14 A... La rangée 14... A cause des superstitions, il n’y avait pas de rangée 13 dans les avions de certaines compagnies. J’aurais donc droit à la treizième rangée, baptisée abusivement « rangée 14 »...
Je me suis engagé derrière les autres dans le couloir qui menait à notre avion. Dans le vestibule d’entrée de l’appareil, deux hôtesses distribuaient des sourires et des « Bienvenue à bord ! » à chacun d’entre nous. Avec l’envie de me plonger dès à présent dans l’atmosphère du Pérou qui allait m’accueillir, j’ai grogné :
– Buenos días...
L’hôtesse m’a répondu :
– Buen día, Señor. Bienvenido.
S’était-elle imaginée que j’étais péruvien ou chilien ? Sans conviction, je lui ai adressé un rapide sourire et je me suis engagé dans l’allée. Rangée 3... Rangée 4... Rangée 5...
Rangée 12, suivie aussitôt de la rangée 14. J’étais le premier à m’y installer. J’ai placé mon bagage à main dans le casier situé au dessus des sièges, après en avoir sorti le livre de Pablo Neruda. J’ai enlevé ma veste et je me suis assis à ma place, près du hublot.
Les voyageurs avançaient lentement dans l’allée. Encombrés de leurs bagages, plusieurs passagers semblaient avoir des difficultés à se glisser à leur place. Cela prenait du temps et ralentissait la progression de tous les autres. Loin derrière, la femme en veste rouge venait d’entrer à son tour dans l’avion. Amusé, je l’ai suivie des yeux, tandis qu’elle progressait. Rangée 3... Rangée 4...
Pourquoi la suivre des yeux, elle plutôt qu’un autre passager ? Peut-être était-ce à cause de la couleur de sa veste, dans la cohue de tous ces voyageurs habillés de noir, de gris ou de couleurs pastel...
Elle a fini par arriver à ma hauteur. Elle me regardait. Instinctivement, je ne sais pas pourquoi, je lui ai souri. Elle a maugréé en grognant :
– J’avais spécifié « près du hublot »...
J’ai esquissé une grimace et je lui ai demandé :
– Qu’est-ce qui est marqué sur votre billet ?
De mauvaise humeur, elle m’a répondu :
– File 14 !
Calmement, j’ai dit :
– 14 A, c’est près du hublot. Vous avez sans doute droit à la 14 B... A côté de moi... Regardez votre billet.
Elle a soupiré.

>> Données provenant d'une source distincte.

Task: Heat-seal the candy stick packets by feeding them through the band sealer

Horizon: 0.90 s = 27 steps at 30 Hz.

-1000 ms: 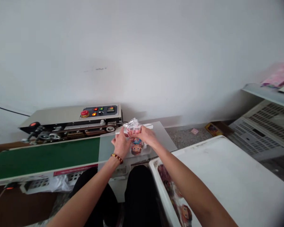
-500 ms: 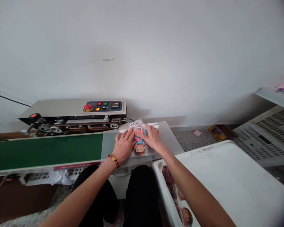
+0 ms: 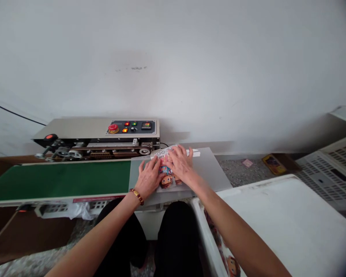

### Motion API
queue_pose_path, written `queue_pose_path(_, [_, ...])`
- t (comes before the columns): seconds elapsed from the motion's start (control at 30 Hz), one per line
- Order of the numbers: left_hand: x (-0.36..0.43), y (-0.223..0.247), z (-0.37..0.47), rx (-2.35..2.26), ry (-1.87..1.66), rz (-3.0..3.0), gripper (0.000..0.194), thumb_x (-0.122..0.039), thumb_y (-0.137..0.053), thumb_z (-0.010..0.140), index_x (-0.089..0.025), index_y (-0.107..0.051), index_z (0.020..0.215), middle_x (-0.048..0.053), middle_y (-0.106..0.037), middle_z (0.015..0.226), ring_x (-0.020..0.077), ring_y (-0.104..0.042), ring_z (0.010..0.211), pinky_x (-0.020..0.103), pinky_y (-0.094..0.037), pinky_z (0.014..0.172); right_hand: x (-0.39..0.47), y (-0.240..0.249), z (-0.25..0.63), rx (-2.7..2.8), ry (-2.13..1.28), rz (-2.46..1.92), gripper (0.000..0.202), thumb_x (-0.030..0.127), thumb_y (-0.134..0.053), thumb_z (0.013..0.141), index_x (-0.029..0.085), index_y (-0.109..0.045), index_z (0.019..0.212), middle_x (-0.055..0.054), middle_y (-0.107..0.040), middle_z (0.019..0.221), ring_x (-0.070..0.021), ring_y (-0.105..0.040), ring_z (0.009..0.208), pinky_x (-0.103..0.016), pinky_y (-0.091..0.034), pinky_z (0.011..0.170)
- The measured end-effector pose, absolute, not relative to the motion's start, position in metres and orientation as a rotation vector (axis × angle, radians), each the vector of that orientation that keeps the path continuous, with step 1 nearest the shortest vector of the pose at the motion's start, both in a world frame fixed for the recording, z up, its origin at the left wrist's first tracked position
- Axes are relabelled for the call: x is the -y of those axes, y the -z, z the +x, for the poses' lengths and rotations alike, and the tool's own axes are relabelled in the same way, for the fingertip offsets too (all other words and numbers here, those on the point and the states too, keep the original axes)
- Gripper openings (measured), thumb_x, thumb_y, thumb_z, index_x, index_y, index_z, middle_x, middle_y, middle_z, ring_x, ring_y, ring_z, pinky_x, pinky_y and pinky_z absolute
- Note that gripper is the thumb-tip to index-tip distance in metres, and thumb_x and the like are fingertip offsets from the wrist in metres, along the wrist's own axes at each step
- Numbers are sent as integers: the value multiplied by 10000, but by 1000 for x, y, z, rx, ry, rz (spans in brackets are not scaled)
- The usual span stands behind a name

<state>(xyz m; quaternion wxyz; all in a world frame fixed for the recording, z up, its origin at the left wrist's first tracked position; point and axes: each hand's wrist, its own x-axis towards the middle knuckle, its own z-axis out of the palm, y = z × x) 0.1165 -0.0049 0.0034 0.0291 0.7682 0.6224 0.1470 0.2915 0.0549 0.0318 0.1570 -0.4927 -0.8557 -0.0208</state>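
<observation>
A clear plastic packet (image 3: 166, 181) printed with cartoon faces and bright lettering lies on the grey translucent sheet (image 3: 213, 169) at the belt's right end. My left hand (image 3: 148, 175) rests on the packet's left side, fingers spread and slightly bent, a beaded bracelet at the wrist. Across the packet's upper right, my right hand (image 3: 181, 162) lies with its fingers apart, covering part of the print. Just left of the packet's top edge stands the band sealing machine (image 3: 98, 129), its panel lamps lit. Its green conveyor belt (image 3: 75, 179) runs left from the sheet.
A white foam box (image 3: 200, 215) holding more printed packets stands at my right, partly covered by a white lid (image 3: 276, 215). Farther right are plastic crates (image 3: 331, 169) and a small carton (image 3: 278, 163) on the floor. Below the belt sits a brown cardboard box (image 3: 31, 234).
My right hand has shifted up and left over the packet, its fingers now nearer the top edge. The left hand stays on the packet's left side. The view has moved slightly left.
</observation>
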Motion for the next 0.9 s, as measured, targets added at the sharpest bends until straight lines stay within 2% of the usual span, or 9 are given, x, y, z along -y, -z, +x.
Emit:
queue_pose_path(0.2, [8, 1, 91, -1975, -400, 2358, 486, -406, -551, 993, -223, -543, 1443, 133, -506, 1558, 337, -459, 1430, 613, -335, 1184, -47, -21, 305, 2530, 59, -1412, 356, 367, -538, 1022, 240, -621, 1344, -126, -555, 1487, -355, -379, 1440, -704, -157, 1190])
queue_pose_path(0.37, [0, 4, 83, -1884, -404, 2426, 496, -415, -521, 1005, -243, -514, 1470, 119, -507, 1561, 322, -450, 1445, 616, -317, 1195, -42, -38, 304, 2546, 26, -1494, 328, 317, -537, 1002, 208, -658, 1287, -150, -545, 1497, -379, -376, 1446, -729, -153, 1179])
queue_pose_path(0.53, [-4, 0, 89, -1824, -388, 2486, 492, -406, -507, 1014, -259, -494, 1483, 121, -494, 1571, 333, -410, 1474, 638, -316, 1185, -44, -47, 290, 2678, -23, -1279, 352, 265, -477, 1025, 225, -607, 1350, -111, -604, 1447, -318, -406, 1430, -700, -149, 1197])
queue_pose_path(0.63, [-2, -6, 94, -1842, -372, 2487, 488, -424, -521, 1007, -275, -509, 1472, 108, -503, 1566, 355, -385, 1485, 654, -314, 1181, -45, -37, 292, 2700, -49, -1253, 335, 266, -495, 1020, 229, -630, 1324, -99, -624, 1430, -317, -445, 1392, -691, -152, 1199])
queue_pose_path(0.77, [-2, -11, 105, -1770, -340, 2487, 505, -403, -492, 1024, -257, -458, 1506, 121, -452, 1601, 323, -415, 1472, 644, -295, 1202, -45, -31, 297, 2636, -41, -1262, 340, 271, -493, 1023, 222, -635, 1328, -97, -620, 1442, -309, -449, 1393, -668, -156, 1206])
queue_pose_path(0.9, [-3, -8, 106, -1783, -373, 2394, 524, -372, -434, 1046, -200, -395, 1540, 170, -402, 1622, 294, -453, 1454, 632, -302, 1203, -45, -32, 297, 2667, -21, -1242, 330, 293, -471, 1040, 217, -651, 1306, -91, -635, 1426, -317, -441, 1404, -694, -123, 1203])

Puis elle a marmonné :
– J’suis claustrophobe...
Qu’est-ce que cette petite garce voulait me faire avaler ? Elle voulait m’apitoyer ? Elle se trompait d’adresse ! Sa veste rouge ne lui donnait pas tous les droits. Son visage de jolie jeune femme n’obtiendrait de ma part aucune indulgence. J’ai annoncé le verdict :
– Désolé...
Elle a affiché un sourire triste, a haussé les épaules et a murmuré :
– Ça fait rien...
Je ne sais pas pourquoi, mais son air navré m’a soudain ému. Je lui avais refusé ce qu’elle aurait souhaité, mais elle ne paraissait pas m’en vouloir... J’étais un peu surpris et désorienté...
Alors, sans réfléchir, je lui ai proposé :
– Si vous voulez, on change de place.
Son visage s’est aussitôt illuminé.
– Oh ! C’est vrai ? Ce serait tellement gentil ! Mais je ne veux pas abuser...
Après tout, voir l’océan à perte de vue pendant la longue traversée qui nous attendait, ça ne me semblait pas essentiel... Je me suis levé. J’ai posé ma veste et mon livre sur le siège voisin et je me suis faufilé vers l’allée pour la laisser passer.
Pourquoi étais-je soudain si aimable avec cette jeune femme ? Pour me faire pardonner mon premier refus ? Mon propre comportement me désorientait...
1L’auteur de ce livre était le père de mon grand ami, « mi hermano », appelé lui aussi Augusto Aguirre Morales.